== Task directions ==
Below are some records. Return exactly the lines from the one containing "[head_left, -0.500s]" through the one containing "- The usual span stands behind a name", both included, and only those.

== Excerpted data ==

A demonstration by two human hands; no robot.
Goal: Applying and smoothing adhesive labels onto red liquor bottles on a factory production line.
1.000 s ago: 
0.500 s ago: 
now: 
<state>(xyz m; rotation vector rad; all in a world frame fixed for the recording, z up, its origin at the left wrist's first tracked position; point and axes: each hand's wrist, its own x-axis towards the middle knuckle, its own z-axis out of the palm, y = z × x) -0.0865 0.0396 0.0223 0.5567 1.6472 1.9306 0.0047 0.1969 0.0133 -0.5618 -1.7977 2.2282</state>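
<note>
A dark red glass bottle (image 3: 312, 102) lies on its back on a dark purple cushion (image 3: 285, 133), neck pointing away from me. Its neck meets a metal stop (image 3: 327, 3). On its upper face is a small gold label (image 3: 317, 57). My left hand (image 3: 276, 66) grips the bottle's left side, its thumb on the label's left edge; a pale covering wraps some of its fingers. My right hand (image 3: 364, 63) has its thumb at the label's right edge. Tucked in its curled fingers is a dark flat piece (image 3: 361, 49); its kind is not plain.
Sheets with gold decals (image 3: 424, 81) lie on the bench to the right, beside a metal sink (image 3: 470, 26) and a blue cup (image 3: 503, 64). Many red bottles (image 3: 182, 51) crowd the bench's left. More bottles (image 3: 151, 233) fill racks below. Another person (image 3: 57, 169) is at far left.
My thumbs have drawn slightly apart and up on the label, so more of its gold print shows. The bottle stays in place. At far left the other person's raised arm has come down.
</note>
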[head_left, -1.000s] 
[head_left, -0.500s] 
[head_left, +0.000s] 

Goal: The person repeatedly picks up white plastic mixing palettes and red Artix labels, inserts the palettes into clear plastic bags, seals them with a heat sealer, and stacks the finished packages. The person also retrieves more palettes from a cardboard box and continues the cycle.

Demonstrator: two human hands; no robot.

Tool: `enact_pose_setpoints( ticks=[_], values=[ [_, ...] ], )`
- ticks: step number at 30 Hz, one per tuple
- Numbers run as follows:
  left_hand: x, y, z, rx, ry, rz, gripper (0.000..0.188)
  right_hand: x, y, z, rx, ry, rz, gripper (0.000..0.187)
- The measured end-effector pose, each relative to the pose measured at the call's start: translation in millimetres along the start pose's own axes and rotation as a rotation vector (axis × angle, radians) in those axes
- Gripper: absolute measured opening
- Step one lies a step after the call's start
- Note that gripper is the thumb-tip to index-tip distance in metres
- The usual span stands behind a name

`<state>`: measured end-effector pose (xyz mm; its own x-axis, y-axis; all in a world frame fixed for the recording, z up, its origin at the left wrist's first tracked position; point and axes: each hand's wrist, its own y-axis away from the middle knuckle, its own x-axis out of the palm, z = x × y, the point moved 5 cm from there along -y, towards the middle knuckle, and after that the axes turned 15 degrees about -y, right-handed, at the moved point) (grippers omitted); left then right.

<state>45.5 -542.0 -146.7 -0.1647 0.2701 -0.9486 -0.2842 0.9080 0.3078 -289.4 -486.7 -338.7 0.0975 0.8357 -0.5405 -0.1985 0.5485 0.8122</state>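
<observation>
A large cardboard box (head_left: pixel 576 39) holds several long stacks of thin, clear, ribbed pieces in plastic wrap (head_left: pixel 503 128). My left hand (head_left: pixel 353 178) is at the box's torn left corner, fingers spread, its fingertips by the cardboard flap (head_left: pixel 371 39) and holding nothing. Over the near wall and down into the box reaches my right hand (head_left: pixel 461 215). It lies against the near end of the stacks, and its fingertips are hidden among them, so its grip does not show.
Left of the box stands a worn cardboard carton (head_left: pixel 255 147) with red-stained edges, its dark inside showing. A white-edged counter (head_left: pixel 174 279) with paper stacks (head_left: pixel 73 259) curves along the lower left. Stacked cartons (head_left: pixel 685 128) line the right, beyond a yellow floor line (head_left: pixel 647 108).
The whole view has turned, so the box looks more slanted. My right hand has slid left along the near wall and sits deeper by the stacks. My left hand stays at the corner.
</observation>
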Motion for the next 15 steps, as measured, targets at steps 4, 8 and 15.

== Task response ==
[head_left, -0.500s] 
[head_left, +0.000s] 

Goal: The person repeatedly picks up white plastic mixing palettes and red Artix labels, inserts the palettes into clear plastic bags, seals them with a heat sealer, and stacks the finished packages. The person also retrieves more palettes from a cardboard box and continues the cycle.

Demonstrator: two human hands; no robot.

Tool: `enact_pose_setpoints( ticks=[_], values=[ [_, ...] ], )`
- ticks: step number at 30 Hz, one per tuple
- Numbers run as follows:
  left_hand: x, y, z, rx, ry, rz, gripper (0.000..0.188)
  right_hand: x, y, z, rx, ry, rz, gripper (0.000..0.187)
- The measured end-effector pose, each relative to the pose measured at the call's start: translation in millimetres along the start pose's own axes and rotation as a rotation vector (axis × angle, radians) in those axes
- Gripper: absolute measured opening
- Step one lies a step after the call's start
- Note that gripper is the thumb-tip to index-tip distance in metres
- The usual span stands behind a name

With that, the exercise is finished.